* **AIM OF THE EXERCISE**
Beginning with the first entry, set down each one exactly as shown.

[Source records]
........

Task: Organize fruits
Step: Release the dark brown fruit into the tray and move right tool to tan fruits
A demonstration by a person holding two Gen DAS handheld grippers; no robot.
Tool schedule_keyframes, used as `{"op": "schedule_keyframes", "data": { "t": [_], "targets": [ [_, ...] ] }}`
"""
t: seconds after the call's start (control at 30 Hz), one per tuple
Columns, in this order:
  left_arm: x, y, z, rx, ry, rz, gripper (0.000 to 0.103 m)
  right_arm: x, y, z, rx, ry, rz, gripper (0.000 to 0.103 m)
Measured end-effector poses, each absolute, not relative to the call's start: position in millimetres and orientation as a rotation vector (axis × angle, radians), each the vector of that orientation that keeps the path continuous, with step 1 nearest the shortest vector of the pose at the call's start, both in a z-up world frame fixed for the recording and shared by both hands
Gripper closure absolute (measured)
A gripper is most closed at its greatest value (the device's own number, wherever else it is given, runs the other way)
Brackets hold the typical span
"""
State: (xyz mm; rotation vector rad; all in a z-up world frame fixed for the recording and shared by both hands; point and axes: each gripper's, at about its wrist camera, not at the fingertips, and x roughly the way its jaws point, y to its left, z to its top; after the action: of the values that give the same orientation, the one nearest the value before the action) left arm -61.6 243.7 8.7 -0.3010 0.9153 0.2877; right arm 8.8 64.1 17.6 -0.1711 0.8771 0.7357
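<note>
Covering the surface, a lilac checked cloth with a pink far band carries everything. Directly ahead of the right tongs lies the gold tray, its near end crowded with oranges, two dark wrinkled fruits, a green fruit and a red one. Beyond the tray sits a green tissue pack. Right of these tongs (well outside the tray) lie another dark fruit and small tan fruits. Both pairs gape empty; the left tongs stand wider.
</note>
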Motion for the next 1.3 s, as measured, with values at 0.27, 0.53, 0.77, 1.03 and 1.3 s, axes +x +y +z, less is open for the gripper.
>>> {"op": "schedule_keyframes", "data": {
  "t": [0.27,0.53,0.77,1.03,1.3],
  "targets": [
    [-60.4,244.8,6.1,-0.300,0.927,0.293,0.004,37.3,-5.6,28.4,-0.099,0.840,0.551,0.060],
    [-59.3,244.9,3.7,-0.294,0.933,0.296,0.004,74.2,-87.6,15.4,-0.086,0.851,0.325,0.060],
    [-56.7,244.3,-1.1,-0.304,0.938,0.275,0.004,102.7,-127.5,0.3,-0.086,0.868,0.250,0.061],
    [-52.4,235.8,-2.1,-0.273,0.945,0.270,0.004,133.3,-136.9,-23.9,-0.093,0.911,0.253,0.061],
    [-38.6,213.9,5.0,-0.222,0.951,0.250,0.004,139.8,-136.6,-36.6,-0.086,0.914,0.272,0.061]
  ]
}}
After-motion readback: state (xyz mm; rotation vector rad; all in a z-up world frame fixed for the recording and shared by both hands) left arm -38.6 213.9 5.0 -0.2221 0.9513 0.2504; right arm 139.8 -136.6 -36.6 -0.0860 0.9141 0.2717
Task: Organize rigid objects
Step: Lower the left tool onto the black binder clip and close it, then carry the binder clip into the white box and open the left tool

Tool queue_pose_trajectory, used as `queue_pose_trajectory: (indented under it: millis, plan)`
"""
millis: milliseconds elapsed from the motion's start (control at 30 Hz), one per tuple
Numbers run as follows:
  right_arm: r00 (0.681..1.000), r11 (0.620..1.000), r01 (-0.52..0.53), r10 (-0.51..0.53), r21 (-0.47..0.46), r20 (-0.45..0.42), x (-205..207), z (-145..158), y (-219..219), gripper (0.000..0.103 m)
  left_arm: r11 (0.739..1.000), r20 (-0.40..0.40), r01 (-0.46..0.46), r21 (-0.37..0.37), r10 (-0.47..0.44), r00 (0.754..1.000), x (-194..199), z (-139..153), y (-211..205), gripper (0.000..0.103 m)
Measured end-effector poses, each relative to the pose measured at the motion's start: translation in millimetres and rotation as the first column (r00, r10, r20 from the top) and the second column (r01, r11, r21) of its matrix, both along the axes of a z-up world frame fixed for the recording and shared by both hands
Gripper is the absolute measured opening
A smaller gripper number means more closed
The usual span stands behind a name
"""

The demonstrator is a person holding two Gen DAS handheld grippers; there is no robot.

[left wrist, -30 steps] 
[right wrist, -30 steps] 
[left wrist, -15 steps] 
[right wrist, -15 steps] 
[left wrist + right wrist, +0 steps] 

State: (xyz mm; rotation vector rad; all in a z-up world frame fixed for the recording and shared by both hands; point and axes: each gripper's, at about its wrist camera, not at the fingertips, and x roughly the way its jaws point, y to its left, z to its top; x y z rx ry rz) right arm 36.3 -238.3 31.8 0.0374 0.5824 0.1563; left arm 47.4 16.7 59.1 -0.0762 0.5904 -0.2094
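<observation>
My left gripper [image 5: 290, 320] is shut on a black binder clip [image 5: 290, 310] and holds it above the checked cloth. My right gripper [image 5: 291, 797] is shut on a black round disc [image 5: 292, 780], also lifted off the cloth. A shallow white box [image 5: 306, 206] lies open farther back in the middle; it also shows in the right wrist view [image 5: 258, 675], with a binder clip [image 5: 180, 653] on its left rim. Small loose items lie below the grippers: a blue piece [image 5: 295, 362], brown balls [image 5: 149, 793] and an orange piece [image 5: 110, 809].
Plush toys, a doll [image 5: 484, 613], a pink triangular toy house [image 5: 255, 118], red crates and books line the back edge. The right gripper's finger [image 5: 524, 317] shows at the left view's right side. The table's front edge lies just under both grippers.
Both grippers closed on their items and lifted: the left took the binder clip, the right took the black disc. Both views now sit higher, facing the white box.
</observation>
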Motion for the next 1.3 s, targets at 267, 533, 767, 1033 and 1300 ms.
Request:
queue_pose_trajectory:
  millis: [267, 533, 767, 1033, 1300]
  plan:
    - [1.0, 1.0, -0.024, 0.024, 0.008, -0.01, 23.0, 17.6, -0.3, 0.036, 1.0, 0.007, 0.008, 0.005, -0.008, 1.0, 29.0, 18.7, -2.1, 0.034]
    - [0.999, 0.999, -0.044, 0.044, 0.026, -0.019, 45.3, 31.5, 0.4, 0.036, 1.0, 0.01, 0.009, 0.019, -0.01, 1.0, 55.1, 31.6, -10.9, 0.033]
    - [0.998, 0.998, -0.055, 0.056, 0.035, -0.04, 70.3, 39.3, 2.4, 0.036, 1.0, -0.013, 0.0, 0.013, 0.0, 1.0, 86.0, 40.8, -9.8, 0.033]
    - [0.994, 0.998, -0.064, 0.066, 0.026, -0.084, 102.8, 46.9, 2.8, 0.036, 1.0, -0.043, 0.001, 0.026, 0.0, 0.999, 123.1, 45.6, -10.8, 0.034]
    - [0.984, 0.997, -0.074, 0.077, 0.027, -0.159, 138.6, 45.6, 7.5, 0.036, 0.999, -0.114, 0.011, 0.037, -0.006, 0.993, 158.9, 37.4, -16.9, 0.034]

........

* **RESULT OF THE EXERCISE**
Task: Organize fruits
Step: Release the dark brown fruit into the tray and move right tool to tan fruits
A demonstration by a person holding two Gen DAS handheld grippers; no robot.
Tool schedule_keyframes, used as `{"op": "schedule_keyframes", "data": { "t": [_], "targets": [ [_, ...] ] }}`
"""
t: seconds after the call's start (control at 30 Hz), one per tuple
Columns, in this order:
  left_arm: x, y, z, rx, ry, rz, gripper (0.000 to 0.103 m)
  right_arm: x, y, z, rx, ry, rz, gripper (0.000 to 0.103 m)
Measured end-effector poses, each absolute, not relative to the call's start: position in millimetres and orientation as a rotation vector (axis × angle, radians), each the vector of that orientation that keeps the path continuous, with step 1 nearest the shortest vector of the pose at the call's start, both in a z-up world frame fixed for the recording and shared by both hands
Gripper closure absolute (measured)
A gripper is most closed at its greatest value (the device's own number, wherever else it is given, runs the other way)
Brackets hold the typical span
"""
State: (xyz mm; rotation vector rad; all in a z-up world frame fixed for the recording and shared by both hands; point and axes: each gripper's, at about its wrist camera, not at the fingertips, and x roughly the way its jaws point, y to its left, z to its top; after the action: of the values that give the same orientation, the one nearest the value before the action) left arm -61.6 243.7 8.7 -0.3010 0.9153 0.2877; right arm 8.8 64.1 17.6 -0.1711 0.8771 0.7357
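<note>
Covering the surface, a lilac checked cloth with a pink far band carries everything. Directly ahead of the right tongs lies the gold tray, its near end crowded with oranges, two dark wrinkled fruits, a green fruit and a red one. Beyond the tray sits a green tissue pack. Right of these tongs (well outside the tray) lie another dark fruit and small tan fruits. Both pairs gape empty; the left tongs stand wider.
</note>
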Motion for the next 1.3 s, as measured, with values at 0.27, 0.53, 0.77, 1.03 and 1.3 s, axes +x +y +z, less is open for the gripper.
>>> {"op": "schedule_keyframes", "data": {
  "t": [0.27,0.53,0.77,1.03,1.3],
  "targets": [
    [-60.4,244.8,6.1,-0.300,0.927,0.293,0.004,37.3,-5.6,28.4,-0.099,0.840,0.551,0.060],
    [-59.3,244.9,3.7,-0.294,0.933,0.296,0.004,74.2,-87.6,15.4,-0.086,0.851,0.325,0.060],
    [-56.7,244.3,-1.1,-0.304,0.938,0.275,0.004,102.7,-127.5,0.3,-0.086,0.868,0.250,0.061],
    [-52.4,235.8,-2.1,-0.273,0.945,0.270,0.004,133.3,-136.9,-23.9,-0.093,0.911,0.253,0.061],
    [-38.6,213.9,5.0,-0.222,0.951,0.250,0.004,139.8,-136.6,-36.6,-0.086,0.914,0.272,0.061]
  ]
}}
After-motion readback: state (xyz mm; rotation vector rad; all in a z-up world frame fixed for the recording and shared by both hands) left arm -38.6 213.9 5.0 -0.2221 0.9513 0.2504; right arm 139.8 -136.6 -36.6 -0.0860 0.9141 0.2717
Task: Organize rigid objects
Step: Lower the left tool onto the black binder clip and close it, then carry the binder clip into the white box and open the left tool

Tool queue_pose_trajectory, used as `queue_pose_trajectory: (indented under it: millis, plan)`
"""
millis: milliseconds elapsed from the motion's start (control at 30 Hz), one per tuple
Numbers run as follows:
  right_arm: r00 (0.681..1.000), r11 (0.620..1.000), r01 (-0.52..0.53), r10 (-0.51..0.53), r21 (-0.47..0.46), r20 (-0.45..0.42), x (-205..207), z (-145..158), y (-219..219), gripper (0.000..0.103 m)
  left_arm: r11 (0.739..1.000), r20 (-0.40..0.40), r01 (-0.46..0.46), r21 (-0.37..0.37), r10 (-0.47..0.44), r00 (0.754..1.000), x (-194..199), z (-139..153), y (-211..205), gripper (0.000..0.103 m)
Measured end-effector poses, each relative to the pose measured at the motion's start: translation in millimetres and rotation as the first column (r00, r10, r20 from the top) and the second column (r01, r11, r21) of its matrix, both along the axes of a z-up world frame fixed for the recording and shared by both hands
Gripper is the absolute measured opening
A smaller gripper number means more closed
The usual span stands behind a name
"""

The demonstrator is a person holding two Gen DAS handheld grippers; there is no robot.

[left wrist, -30 steps] 
[right wrist, -30 steps] 
[left wrist, -15 steps] 
[right wrist, -15 steps] 
[left wrist + right wrist, +0 steps] 

State: (xyz mm; rotation vector rad; all in a z-up world frame fixed for the recording and shared by both hands; point and axes: each gripper's, at about its wrist camera, not at the fingertips, and x roughly the way its jaws point, y to its left, z to its top; x y z rx ry rz) right arm 36.3 -238.3 31.8 0.0374 0.5824 0.1563; left arm 47.4 16.7 59.1 -0.0762 0.5904 -0.2094
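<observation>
My left gripper [image 5: 290, 320] is shut on a black binder clip [image 5: 290, 310] and holds it above the checked cloth. My right gripper [image 5: 291, 797] is shut on a black round disc [image 5: 292, 780], also lifted off the cloth. A shallow white box [image 5: 306, 206] lies open farther back in the middle; it also shows in the right wrist view [image 5: 258, 675], with a binder clip [image 5: 180, 653] on its left rim. Small loose items lie below the grippers: a blue piece [image 5: 295, 362], brown balls [image 5: 149, 793] and an orange piece [image 5: 110, 809].
Plush toys, a doll [image 5: 484, 613], a pink triangular toy house [image 5: 255, 118], red crates and books line the back edge. The right gripper's finger [image 5: 524, 317] shows at the left view's right side. The table's front edge lies just under both grippers.
Both grippers closed on their items and lifted: the left took the binder clip, the right took the black disc. Both views now sit higher, facing the white box.
</observation>
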Motion for the next 1.3 s, targets at 267, 533, 767, 1033 and 1300 ms.
Request:
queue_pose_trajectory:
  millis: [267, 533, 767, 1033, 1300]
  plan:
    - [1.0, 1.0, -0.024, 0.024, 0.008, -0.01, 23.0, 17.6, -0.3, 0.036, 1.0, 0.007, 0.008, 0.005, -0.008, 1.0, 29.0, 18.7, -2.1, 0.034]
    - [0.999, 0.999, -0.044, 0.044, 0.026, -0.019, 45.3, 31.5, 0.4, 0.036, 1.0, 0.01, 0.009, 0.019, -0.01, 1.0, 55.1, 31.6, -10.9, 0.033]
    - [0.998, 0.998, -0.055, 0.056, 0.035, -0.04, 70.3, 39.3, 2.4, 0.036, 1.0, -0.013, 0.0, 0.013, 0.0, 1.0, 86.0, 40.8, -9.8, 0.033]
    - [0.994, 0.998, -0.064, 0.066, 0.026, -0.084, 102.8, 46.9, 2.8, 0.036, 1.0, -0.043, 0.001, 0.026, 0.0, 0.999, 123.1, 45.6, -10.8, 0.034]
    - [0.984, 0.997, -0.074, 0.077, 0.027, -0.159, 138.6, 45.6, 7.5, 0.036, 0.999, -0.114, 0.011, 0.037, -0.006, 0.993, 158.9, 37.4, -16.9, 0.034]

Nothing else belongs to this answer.